If you are installing underfloor heating in a new building it needs to be covered with a floor screed. For many years now a floor screed has been made up using just sand and cement, often mixed on site in a cement mixer, and then laid by hand by a worker using a hand trowel to level it out.

However, in the last few years there has been a large change over to using liquid screeds in place of sand and cement because of the many benefits that they have.

One advantage is the speed of laying, because when carrying out floor preparation in Hungerford, at UK Screeds, we simply attach a pump and hose to the delivery truck (the screed is delivered ready mixed) and then pump it on to the substrate. This can be up to 20 times as fast as laying sand and cement by hand.

But the benefits don’t stop there by any means. Our anhydrite screeds, as they are called, don’t curl as they dry, and any shrinkage is absolutely minimal. They need far fewer expansion joints – just across some doorway thresholds. This makes them fully compatible with large stone tiles which can be vulnerable to cracking should the screed beneath them shrink.

Fully Enveloping The Heating Pipes

Another big benefit when installing underfloor heating is that the screed will fully envelop the heating pipes. When you use a sand and cement screed it is very difficult indeed to achieve this, and that means that there are bound to be gaps and voids which will mean that the heat transfer into the room is not perfectly even, as it is with our liquid screeds.

Not only that, but our liquid screeds can be laid a lot thinner than sand and cement. This means that you don’t need as much material, and in turn it follows that the underfloor heating will heat the screed, and therefore the room, more quickly, thus using less energy, which results in lower energy bills.

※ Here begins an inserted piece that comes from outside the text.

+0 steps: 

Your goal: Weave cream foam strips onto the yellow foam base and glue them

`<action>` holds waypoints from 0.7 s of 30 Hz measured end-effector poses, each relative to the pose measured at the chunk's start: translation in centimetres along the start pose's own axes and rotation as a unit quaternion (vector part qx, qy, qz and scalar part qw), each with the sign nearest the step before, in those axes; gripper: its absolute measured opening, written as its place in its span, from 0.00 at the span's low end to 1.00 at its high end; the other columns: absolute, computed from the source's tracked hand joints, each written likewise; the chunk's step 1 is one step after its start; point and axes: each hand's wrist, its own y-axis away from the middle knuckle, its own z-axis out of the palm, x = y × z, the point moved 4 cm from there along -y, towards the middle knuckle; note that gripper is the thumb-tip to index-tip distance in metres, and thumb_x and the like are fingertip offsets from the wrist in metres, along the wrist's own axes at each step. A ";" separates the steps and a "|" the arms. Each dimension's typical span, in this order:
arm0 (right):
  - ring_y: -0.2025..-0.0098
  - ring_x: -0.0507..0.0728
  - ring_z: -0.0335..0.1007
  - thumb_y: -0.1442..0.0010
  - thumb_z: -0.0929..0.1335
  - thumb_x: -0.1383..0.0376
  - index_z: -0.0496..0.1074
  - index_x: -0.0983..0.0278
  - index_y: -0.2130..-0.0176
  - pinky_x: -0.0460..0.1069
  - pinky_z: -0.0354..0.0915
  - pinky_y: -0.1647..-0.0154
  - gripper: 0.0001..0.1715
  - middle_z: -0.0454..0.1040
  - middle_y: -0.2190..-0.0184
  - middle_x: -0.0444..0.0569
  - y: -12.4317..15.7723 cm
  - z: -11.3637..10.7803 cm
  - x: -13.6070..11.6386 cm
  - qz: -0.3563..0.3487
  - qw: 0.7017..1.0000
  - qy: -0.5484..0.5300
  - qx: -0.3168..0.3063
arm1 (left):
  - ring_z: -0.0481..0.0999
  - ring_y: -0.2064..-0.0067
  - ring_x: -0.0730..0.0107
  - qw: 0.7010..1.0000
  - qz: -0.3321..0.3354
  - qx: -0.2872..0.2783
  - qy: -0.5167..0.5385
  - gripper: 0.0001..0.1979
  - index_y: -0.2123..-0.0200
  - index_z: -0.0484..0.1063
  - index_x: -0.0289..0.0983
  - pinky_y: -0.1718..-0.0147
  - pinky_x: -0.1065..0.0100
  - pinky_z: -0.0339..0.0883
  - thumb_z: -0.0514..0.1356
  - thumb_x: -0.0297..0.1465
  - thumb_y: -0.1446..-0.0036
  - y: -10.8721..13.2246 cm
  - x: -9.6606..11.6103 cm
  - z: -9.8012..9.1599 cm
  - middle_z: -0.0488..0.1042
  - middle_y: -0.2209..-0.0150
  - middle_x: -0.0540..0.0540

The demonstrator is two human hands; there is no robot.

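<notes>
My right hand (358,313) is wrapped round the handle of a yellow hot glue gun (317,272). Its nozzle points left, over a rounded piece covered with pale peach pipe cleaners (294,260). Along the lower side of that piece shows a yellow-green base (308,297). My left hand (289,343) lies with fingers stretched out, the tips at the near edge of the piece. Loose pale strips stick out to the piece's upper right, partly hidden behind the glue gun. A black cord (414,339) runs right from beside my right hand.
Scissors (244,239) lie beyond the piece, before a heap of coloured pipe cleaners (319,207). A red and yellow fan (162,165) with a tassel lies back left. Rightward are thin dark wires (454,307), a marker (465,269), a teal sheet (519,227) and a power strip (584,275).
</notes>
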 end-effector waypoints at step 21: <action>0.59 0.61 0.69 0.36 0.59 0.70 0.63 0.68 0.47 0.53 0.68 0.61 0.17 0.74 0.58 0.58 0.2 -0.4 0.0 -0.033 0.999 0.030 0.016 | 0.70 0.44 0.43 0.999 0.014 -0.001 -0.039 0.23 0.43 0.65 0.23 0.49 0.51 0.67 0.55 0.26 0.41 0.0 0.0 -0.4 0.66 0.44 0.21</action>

In addition to that, the thermal conductivity of liquid screed is almost twice that of sand and cement, again resulting in faster warm up time and requiring less energy, and also providing greater controllability.

When installing underfloor heating this will usually be over insulation boards, and these need to be flat on the floor, so if there is any piping running over the substrate it is necessary to cut grooves in the boards in order to accommodate them. On top of this is laid a layer of 500-gauge polythene sheeting which needs to be lapped up the walls at right angles and taped or glued into place. This is necessary to stop the liquid screed from escaping.

The heating pipes then need to be screwed or stapled into place on top of the membrane (not underneath it) with fixings every 300mm as a minimum and more fixings on the bends. The fixings pierce the membrane and seal the holes themselves so there will not be any leaks.

Finally, before pouring the liquid screed into position, the heating pipes must be filled with water in order to help keep them in place.